There has been concern in the run-up to the auction that consortia will only allow users to access Web sites aimed at domestic users when the necessary networks are launched.
This would mean that smaller businesses or those with orthodox business sites would not be able to take advantage of the new business opportunities which will materialise from 3G, using technologies like the wireless application protocol.
All the bidders for the licences - which include the UK's big four mobile network operators - are expected to focus on entertainment for domestic users, making it harder for companies to use devices to access sites for business.
But analysts insist that while this will initially be the case, the developing market will see opportunities for businesses quickly appear. Don Pearce, principle consultant at Netcom Consultants, which has worked on commercial 3G bids in other countries, said, "In a couple of years everybody will be able to take advantage.

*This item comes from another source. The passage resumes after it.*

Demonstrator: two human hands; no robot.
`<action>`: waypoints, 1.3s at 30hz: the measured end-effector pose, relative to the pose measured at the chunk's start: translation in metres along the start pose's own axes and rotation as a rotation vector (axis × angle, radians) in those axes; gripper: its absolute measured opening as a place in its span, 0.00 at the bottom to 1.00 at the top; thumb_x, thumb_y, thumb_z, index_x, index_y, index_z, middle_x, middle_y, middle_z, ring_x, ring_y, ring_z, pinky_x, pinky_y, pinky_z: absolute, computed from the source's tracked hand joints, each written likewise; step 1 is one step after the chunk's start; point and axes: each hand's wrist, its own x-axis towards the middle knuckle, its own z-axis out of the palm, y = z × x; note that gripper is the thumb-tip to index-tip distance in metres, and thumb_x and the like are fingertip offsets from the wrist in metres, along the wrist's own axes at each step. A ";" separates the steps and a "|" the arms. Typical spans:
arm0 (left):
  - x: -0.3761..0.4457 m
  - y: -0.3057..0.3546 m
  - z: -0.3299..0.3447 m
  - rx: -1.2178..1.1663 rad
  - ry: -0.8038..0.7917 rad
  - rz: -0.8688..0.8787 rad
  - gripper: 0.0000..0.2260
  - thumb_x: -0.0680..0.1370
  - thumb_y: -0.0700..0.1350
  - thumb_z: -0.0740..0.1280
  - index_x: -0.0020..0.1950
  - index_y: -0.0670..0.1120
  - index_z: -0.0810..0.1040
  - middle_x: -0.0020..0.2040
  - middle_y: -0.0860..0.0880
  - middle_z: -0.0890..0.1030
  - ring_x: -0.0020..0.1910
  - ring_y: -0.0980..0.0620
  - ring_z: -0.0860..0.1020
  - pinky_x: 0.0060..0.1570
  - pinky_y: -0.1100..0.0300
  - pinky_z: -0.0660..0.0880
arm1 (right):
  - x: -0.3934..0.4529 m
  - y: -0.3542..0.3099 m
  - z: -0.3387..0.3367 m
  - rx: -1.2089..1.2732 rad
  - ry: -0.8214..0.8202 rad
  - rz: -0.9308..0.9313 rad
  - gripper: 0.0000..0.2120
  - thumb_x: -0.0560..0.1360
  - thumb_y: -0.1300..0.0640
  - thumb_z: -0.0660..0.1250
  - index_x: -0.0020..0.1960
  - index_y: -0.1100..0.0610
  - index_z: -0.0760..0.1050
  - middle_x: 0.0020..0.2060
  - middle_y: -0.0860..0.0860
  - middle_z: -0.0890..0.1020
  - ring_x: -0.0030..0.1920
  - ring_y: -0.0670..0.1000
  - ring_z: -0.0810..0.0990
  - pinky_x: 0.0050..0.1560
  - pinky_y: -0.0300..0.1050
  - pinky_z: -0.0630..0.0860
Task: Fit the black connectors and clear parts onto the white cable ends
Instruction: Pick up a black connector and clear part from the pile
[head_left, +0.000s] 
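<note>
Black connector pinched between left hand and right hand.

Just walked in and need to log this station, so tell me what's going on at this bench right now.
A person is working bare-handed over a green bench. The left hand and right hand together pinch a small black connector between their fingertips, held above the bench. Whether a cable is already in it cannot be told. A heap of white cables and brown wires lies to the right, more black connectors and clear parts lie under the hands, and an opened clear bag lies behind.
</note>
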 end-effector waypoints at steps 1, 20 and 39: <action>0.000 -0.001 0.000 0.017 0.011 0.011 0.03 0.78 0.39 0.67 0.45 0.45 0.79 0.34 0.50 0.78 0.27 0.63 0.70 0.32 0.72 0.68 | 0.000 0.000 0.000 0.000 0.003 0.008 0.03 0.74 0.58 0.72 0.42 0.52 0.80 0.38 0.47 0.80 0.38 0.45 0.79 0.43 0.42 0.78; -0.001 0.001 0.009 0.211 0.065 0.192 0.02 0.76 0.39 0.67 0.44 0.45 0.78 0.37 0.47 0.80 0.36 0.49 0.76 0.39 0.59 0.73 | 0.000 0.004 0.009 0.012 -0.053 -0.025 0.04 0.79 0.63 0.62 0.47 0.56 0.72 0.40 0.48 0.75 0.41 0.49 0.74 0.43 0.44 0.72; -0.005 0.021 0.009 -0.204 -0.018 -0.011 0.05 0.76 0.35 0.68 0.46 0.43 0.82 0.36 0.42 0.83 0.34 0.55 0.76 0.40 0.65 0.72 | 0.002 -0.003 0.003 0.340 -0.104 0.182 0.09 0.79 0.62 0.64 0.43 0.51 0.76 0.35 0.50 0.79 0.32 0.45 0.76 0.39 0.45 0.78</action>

"The early terminals will be designed only to take advantage of specific Web sites, but it won't be long before users will be able to load software which will allow them to surf where they like. And there will be 3G cards to plug into laptops too."
Pearce said the successful bidders will not be able to recoup their infrastructure investments - up to £5bn for operators not already in the mobile network market - simply from charging for specific limited services. They will have to open their networks to vast Internet portals, which will allow firms to have their material viewed by business users.

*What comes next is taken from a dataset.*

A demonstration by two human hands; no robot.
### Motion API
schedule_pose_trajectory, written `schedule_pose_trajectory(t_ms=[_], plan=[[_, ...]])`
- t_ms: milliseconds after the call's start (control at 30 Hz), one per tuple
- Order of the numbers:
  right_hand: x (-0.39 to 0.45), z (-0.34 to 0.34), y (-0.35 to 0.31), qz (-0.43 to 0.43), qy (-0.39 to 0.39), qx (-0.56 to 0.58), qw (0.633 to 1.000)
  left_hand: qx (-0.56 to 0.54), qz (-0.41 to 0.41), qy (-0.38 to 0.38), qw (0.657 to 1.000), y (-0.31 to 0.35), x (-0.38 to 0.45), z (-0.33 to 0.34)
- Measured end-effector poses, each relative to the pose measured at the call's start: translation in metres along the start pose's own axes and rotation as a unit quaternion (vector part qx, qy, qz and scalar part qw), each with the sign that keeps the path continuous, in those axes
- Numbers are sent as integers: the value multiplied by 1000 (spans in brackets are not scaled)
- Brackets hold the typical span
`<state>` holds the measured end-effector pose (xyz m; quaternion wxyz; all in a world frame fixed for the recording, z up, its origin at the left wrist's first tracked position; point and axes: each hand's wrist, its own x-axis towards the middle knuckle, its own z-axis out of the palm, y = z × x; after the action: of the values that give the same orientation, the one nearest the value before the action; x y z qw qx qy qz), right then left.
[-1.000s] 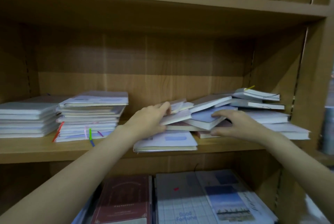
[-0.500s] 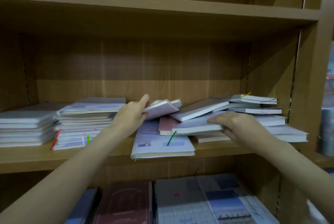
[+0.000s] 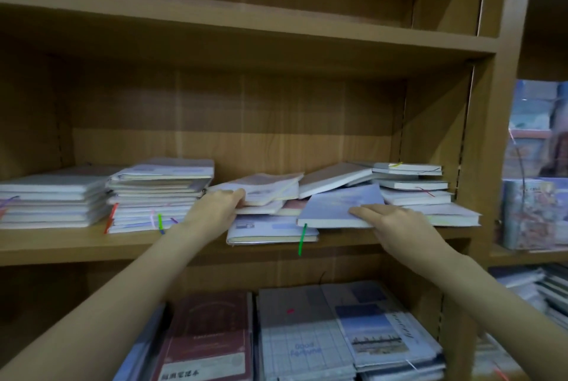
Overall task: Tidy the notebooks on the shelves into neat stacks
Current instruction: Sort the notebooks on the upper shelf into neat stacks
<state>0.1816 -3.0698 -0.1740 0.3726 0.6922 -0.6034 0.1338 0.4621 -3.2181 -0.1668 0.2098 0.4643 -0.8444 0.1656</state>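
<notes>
- Wooden shelf unit (image 3: 76, 245) fills the view; middle shelf carries the notebooks, lower shelf has larger books laid flat, upper shelf looks bare from here.
- Left part of the middle shelf: two fairly square stacks, a grey one (image 3: 46, 199) and a taller one with coloured ribbon markers (image 3: 156, 196) just beside it.
- Centre-right is the mess: a loose pile of notebooks (image 3: 338, 193) fanned and tilted over each other, reaching to the right wall of the bay.
- One flat notebook with a green ribbon (image 3: 270, 231) lies under the pile and overhangs the shelf's front edge.
- Left hand (image 3: 215, 211): my read is fingers curled round the near edge of a pale pink-topped notebook (image 3: 264, 188), thumb side hidden, so the grip looks closed on it.
- Right hand (image 3: 399, 224): fingers lie fairly straight on top of a blue notebook (image 3: 341, 205), thumb appears tucked under its front edge; a light pinch grip, not a full wrap.
- Step in hand, as I judge it: separate these two from the pile and square them up.
- To do it well: lift rather than drag, so the tilted ones behind don't slide; align spines one way; push the overhanging one back first as the base.
</notes>
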Motion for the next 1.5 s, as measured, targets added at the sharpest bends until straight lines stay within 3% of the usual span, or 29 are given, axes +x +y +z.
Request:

Andrew Parker, senior analyst with Forrester Research, echoed Pearce. He confirmed that popular thought on Web sites accessible from mobile phones focused on agreements between mobile operators and Web site operators, producing a closed Internet. But Parker said, "Ultimately the barriers will be broken down and the mobile Internet will become open.
Companies bidding include the existing mobile operators, and consortia involving: Virgin, EMI, NTL, Tesco, Global Crossing, Telefonica, WorldCom and France Telecom.
The five winners will be announced in March. The first UK 3G networks are not expected to be running until 2002 in the UK.